----- Data to process -----
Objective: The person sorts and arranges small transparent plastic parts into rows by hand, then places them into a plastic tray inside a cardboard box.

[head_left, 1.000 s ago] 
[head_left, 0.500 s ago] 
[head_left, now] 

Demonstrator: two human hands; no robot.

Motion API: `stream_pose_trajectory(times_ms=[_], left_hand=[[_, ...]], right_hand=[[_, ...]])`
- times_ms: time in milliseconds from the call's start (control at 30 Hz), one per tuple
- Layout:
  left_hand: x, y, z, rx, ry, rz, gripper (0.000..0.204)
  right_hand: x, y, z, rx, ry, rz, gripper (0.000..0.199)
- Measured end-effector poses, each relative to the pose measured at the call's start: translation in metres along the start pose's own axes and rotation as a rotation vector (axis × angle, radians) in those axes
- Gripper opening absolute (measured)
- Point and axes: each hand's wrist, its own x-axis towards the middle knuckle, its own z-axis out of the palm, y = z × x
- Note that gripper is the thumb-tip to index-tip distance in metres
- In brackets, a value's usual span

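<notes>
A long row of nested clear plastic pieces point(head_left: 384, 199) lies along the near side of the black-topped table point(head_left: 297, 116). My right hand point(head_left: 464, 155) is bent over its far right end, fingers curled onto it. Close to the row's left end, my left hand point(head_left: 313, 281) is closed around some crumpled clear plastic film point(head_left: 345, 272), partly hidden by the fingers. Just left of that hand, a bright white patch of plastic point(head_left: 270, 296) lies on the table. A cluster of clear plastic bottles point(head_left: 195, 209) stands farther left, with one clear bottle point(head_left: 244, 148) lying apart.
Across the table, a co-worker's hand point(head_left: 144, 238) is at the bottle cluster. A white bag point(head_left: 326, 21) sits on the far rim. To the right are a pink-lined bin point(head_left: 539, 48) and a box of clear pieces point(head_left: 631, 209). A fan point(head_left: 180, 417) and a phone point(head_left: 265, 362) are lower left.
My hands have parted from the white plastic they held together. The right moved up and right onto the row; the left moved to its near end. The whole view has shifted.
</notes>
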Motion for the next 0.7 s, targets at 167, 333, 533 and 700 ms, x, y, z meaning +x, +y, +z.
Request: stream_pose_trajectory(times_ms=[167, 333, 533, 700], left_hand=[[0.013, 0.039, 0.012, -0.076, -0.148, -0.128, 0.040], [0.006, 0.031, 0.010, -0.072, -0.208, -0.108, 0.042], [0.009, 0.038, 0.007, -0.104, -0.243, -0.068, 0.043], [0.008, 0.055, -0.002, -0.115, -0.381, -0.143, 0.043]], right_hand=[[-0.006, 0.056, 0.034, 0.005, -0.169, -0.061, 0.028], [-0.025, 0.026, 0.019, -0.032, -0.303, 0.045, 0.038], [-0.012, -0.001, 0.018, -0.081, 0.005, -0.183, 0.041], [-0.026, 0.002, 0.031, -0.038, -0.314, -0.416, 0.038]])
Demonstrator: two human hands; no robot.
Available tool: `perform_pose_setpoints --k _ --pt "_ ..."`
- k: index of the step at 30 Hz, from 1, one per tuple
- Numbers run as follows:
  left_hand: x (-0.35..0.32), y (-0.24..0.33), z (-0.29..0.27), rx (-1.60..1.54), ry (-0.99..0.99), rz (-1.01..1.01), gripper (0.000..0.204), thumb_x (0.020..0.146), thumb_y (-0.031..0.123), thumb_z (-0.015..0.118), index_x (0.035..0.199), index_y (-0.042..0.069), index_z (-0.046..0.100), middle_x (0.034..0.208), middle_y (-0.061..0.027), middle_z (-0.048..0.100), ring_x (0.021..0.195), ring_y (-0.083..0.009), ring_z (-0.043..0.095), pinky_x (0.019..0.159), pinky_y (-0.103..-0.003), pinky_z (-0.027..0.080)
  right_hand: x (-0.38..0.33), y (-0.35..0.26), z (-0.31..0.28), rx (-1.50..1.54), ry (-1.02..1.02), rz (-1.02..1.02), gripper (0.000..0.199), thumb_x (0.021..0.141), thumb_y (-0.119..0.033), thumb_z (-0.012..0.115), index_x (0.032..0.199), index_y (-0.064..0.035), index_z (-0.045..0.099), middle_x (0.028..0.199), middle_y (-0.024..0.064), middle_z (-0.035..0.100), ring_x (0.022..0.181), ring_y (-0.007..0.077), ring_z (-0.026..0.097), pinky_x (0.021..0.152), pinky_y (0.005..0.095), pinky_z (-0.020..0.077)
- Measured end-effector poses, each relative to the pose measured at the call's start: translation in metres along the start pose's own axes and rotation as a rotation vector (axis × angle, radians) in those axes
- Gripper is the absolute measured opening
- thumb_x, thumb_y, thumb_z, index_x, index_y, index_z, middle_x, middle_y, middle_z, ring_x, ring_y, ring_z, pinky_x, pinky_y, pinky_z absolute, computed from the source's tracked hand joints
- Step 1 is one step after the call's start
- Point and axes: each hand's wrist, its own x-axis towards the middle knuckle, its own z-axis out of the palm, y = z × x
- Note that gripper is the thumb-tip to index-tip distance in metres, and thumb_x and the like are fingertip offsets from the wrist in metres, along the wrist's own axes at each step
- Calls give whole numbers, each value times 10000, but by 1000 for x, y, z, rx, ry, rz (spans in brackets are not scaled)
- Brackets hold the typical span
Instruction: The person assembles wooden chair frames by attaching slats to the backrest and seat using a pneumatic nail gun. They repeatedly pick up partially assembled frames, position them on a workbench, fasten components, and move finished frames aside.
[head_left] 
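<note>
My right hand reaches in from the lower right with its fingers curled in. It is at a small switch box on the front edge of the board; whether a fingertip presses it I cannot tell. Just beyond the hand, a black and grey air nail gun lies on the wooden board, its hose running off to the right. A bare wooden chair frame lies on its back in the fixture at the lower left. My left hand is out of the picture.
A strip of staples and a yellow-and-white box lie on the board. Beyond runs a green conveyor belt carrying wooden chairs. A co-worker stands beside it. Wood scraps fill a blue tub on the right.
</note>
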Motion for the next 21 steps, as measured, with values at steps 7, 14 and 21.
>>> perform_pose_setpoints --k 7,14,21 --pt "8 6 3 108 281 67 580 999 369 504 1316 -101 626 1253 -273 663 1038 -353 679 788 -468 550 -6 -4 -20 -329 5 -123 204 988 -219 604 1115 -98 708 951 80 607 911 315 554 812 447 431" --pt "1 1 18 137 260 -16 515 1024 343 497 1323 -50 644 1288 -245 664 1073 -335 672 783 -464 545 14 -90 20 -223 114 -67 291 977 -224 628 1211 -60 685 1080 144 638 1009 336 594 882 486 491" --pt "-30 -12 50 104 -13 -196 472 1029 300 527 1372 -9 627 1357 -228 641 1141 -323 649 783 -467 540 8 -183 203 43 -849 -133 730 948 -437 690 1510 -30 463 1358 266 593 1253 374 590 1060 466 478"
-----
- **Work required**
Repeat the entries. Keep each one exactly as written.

- **Result**
Objective: The person sorts and arranges small transparent plastic parts into rows by hand, then places them into a plastic tray inside a cardboard box.

[head_left, 1.000 s ago] 
[head_left, 0.500 s ago] 
[head_left, now] 

Demonstrator: two human hands; no robot.

Motion API: `stream_pose_trajectory(times_ms=[_], left_hand=[[_, ...]], right_hand=[[_, ...]])`
- times_ms: time in milliseconds from the call's start (control at 30 Hz), one per tuple
- Layout:
  left_hand: x, y, z, rx, ry, rz, gripper (0.000..0.204)
  right_hand: x, y, z, rx, ry, rz, gripper (0.000..0.199)
- Measured end-effector poses, each relative to the pose measured at the call's start: translation in metres along the start pose's own axes and rotation as a rotation vector (axis × angle, radians) in those axes
- Gripper opening absolute (measured)
- Point and axes: each hand's wrist, its own x-axis towards the middle knuckle, its own z-axis out of the palm, y = z × x
- Note that gripper is the thumb-tip to index-tip distance in metres
- In brackets, a value's usual span

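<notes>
A long row of nested clear plastic pieces point(head_left: 384, 199) lies along the near side of the black-topped table point(head_left: 297, 116). My right hand point(head_left: 464, 155) is bent over its far right end, fingers curled onto it. Close to the row's left end, my left hand point(head_left: 313, 281) is closed around some crumpled clear plastic film point(head_left: 345, 272), partly hidden by the fingers. Just left of that hand, a bright white patch of plastic point(head_left: 270, 296) lies on the table. A cluster of clear plastic bottles point(head_left: 195, 209) stands farther left, with one clear bottle point(head_left: 244, 148) lying apart.
Across the table, a co-worker's hand point(head_left: 144, 238) is at the bottle cluster. A white bag point(head_left: 326, 21) sits on the far rim. To the right are a pink-lined bin point(head_left: 539, 48) and a box of clear pieces point(head_left: 631, 209). A fan point(head_left: 180, 417) and a phone point(head_left: 265, 362) are lower left.
My hands have parted from the white plastic they held together. The right moved up and right onto the row; the left moved to its near end. The whole view has shifted.
</notes>
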Motion for the next 0.7 s, targets at 167, 333, 533 and 700 ms, x, y, z meaning +x, +y, +z.
Request: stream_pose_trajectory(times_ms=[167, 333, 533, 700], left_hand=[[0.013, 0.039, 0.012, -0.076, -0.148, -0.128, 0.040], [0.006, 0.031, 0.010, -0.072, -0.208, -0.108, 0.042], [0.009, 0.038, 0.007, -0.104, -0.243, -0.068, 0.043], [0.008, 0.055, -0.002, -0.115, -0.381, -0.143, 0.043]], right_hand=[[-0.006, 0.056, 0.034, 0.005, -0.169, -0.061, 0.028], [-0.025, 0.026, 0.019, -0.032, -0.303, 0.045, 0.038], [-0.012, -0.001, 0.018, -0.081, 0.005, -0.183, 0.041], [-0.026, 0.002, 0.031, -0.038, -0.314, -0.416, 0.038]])
Demonstrator: two human hands; no robot.
Available tool: `perform_pose_setpoints --k _ --pt "_ ..."`
- k: index of the step at 30 Hz, from 1, one per tuple
- Numbers run as follows:
  left_hand: x (-0.35..0.32), y (-0.24..0.33), z (-0.29..0.27), rx (-1.60..1.54), ry (-0.99..0.99), rz (-1.01..1.01), gripper (0.000..0.204), thumb_x (0.020..0.146), thumb_y (-0.031..0.123), thumb_z (-0.015..0.118), index_x (0.035..0.199), index_y (-0.042..0.069), index_z (-0.046..0.100), middle_x (0.034..0.208), middle_y (-0.061..0.027), middle_z (-0.048..0.100), ring_x (0.021..0.195), ring_y (-0.083..0.009), ring_z (-0.043..0.095), pinky_x (0.019..0.159), pinky_y (-0.103..-0.003), pinky_z (-0.027..0.080)
  right_hand: x (-0.38..0.33), y (-0.35..0.26), z (-0.31..0.28), rx (-1.50..1.54), ry (-1.02..1.02), rz (-1.02..1.02), gripper (0.000..0.199), thumb_x (0.021..0.141), thumb_y (-0.119..0.033), thumb_z (-0.012..0.115), index_x (0.032..0.199), index_y (-0.064..0.035), index_z (-0.045..0.099), middle_x (0.028..0.199), middle_y (-0.024..0.064), middle_z (-0.035..0.100), ring_x (0.022..0.181), ring_y (-0.007..0.077), ring_z (-0.026..0.097), pinky_x (0.021..0.152), pinky_y (0.005..0.095), pinky_z (-0.020..0.077)
- Measured end-effector poses, each relative to the pose measured at the call's start: translation in metres along the start pose's own axes and rotation as a rotation vector (axis × angle, radians) in those axes
- Gripper is the absolute measured opening
- thumb_x, thumb_y, thumb_z, index_x, index_y, index_z, middle_x, middle_y, middle_z, ring_x, ring_y, ring_z, pinky_x, pinky_y, pinky_z absolute, computed from the source's tracked hand joints
- Step 1 is one step after the call's start
- Point and axes: each hand's wrist, its own x-axis towards the middle knuckle, its own z-axis out of the palm, y = z × x
- Note that gripper is the thumb-tip to index-tip distance in metres, and thumb_x and the like are fingertip offsets from the wrist in metres, along the wrist's own axes at each step
- Calls give whole numbers, each value times 10000, but by 1000 for x, y, z, rx, ry, rz (spans in brackets are not scaled)
- Brackets hold the typical span
Instruction: The person assembles wooden chair frames by attaching slats to the backrest and seat using a pneumatic nail gun. They repeatedly pick up partially assembled frames, position them on a workbench, fasten components, and move finished frames aside.
[head_left] 
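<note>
My right hand reaches in from the lower right with its fingers curled in. It is at a small switch box on the front edge of the board; whether a fingertip presses it I cannot tell. Just beyond the hand, a black and grey air nail gun lies on the wooden board, its hose running off to the right. A bare wooden chair frame lies on its back in the fixture at the lower left. My left hand is out of the picture.
A strip of staples and a yellow-and-white box lie on the board. Beyond runs a green conveyor belt carrying wooden chairs. A co-worker stands beside it. Wood scraps fill a blue tub on the right.
</note>
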Motion for the next 21 steps, as measured, with values at steps 7, 14 and 21.
>>> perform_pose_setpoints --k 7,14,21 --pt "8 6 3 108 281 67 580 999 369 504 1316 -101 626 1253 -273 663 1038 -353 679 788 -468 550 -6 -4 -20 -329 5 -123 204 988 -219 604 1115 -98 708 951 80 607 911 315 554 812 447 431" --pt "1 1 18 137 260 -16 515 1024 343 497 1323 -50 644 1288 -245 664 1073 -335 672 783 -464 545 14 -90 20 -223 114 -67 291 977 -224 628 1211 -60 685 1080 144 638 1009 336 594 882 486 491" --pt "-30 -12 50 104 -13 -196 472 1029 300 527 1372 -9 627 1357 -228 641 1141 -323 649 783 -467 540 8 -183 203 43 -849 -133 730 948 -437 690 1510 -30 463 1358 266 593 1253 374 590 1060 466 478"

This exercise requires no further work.